Le Guide Social : Votre relais bénéficie d’un des plus petits budgets. Un montant insuffisant, mais d’autant plus indispensable ?

Maëlle Dewaele : On ne nous donne clairement pas les moyens structurels nécessaires pour mettre en place toutes les actions pérennes que nous souhaitons. Actuellement, une de nos équipes dépend d’une subvention facultative liée à un appel à projets, "Territoire zéro sans-abri", dont l’objectif est de pouvoir acquérir ou construire des biens immobiliers, des terrains ou des alternatives de logements modulables pour des personnes sans-abri. Nous avons peu de moyens budgétaires par rapport aux autres relais sociaux, nous avons donc saisi à l’époque cette opportunité d’appel à projets, pour à la fois renforcer les dispositifs déjà lancés et aussi pour en développer de nouveaux.

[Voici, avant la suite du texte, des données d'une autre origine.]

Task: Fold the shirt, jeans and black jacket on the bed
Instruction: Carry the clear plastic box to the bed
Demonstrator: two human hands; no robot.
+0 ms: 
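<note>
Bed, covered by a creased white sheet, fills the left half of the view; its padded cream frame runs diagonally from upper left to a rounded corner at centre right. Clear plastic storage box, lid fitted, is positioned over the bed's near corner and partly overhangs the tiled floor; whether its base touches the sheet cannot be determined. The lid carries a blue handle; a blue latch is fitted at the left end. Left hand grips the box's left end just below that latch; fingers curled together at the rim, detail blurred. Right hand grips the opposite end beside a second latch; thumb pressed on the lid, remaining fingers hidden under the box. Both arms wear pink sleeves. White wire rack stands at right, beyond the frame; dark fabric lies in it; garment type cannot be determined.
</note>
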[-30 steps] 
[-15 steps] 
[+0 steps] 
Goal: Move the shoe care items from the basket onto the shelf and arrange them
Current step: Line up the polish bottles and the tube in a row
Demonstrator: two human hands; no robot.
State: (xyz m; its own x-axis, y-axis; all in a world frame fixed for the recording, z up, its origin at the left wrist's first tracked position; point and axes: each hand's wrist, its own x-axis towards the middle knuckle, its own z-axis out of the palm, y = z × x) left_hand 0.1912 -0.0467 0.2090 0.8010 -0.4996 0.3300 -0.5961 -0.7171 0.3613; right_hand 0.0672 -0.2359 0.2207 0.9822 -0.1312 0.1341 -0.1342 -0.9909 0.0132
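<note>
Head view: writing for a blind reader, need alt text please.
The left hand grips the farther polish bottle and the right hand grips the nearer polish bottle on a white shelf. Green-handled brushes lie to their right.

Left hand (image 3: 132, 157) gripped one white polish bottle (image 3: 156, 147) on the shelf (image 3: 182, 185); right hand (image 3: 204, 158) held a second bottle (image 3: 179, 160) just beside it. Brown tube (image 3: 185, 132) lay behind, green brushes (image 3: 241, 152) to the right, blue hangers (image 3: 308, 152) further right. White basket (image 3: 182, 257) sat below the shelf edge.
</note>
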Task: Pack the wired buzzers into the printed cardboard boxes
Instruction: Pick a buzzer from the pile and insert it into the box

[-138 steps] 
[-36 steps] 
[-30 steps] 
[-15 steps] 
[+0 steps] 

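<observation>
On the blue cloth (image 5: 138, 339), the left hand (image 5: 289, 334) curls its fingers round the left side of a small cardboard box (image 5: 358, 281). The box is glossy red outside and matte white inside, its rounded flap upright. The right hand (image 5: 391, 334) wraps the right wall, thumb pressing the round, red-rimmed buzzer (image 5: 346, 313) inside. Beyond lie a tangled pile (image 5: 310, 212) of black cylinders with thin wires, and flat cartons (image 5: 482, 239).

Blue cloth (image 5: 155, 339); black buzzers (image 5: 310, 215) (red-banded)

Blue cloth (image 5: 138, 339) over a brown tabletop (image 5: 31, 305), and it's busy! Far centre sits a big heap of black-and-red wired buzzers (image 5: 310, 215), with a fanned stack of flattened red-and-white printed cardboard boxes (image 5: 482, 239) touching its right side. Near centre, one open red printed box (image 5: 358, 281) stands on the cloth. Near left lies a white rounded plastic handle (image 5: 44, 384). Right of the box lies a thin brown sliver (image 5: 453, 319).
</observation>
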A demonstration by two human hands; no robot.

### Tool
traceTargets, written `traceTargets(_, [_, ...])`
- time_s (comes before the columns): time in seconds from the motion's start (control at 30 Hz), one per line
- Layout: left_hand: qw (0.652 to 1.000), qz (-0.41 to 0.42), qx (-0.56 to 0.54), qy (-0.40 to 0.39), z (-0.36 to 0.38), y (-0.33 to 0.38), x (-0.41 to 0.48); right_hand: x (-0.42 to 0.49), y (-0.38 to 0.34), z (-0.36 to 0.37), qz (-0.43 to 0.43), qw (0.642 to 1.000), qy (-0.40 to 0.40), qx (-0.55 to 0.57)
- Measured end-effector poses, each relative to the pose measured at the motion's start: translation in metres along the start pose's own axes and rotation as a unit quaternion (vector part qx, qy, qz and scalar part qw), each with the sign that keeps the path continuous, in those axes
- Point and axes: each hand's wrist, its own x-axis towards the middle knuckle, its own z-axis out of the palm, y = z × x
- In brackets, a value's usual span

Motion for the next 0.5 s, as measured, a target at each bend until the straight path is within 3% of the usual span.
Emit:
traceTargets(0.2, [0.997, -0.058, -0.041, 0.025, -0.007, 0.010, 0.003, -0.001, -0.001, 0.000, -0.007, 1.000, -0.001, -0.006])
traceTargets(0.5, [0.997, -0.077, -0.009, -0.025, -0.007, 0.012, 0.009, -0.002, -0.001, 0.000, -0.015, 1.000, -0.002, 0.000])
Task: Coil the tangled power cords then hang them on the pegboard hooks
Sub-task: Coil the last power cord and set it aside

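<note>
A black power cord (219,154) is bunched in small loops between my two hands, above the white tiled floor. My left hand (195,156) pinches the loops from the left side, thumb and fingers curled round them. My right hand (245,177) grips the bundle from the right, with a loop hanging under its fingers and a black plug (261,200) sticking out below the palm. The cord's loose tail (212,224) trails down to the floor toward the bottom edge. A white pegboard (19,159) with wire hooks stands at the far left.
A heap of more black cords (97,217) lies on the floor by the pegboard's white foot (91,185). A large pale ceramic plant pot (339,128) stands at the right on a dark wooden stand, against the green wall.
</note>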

Guide Social : Parallèlement, vous proposez également un dispositif d’hébergement d’urgence.

Maëlle Dewaele : Nous l’avons développé avec nos partenaires début 2023, ce qui a permis d’augmenter le nombre de places disponibles sur le Brabant Wallon en terme d’hébergement d’urgence. C’est un projet innovant, qui se veut une alternative à l’abri de nuit, en ce sens qu’il offre une plus grande stabilité en permettant aux personnes concernées de se poser. Et de notre côté, nous les accompagnons afin de les aider à sortir le plus rapidement possible du cycle de l’urgence. Pour le moment, il est possible d’héberger entre 19 et 24 personnes, et nous avons encore des perspectives de développement pour les mois à venir, pour approcher des 30 places. De plus, le coût de ce genre de dispositif est vraiment minime par rapport aux abris de nuit.

Guide Social : Avec le Réseau 107 Brabant wallon, vous avez aussi mis en place une Équipe Mobile Précarité.

Maëlle Dewaele : Un des constats était que, sur le Brabant Wallon, très peu de dispositifs spécialisés existaient en matière d’accompagnement des sans-abris. Nous avons donc développé une équipe mobile pluridisciplinaire qui va à la rencontre des personnes sur leur lieu de vie. L’objectif étant de les orienter vers les services psycho-médico-sociaux compétents et de les aider à accéder à leurs droits.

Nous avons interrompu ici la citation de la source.